What the task requires:
Nothing but the lines from the one that contains "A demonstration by" through the end of the listing should appear, set down exactly.

Collected material:
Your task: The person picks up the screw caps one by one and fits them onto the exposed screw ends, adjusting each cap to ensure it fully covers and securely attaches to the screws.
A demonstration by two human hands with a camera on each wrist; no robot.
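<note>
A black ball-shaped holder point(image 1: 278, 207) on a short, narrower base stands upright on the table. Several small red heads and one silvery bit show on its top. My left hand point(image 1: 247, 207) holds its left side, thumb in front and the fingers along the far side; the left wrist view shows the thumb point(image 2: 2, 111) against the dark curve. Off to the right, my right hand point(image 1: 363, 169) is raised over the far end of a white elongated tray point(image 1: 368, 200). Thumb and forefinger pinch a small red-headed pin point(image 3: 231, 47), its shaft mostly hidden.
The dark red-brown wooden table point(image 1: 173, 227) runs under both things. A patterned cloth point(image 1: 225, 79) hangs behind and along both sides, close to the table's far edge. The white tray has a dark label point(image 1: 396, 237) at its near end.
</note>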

Task solution:
A demonstration by two human hands with a camera on each wrist; no robot.
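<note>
A black ball-shaped holder point(image 1: 278, 207) on a short, narrower base stands upright on the table. Several small red heads and one silvery bit show on its top. My left hand point(image 1: 247, 207) holds its left side, thumb in front and the fingers along the far side; the left wrist view shows the thumb point(image 2: 2, 111) against the dark curve. Off to the right, my right hand point(image 1: 363, 169) is raised over the far end of a white elongated tray point(image 1: 368, 200). Thumb and forefinger pinch a small red-headed pin point(image 3: 231, 47), its shaft mostly hidden.
The dark red-brown wooden table point(image 1: 173, 227) runs under both things. A patterned cloth point(image 1: 225, 79) hangs behind and along both sides, close to the table's far edge. The white tray has a dark label point(image 1: 396, 237) at its near end.
</note>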

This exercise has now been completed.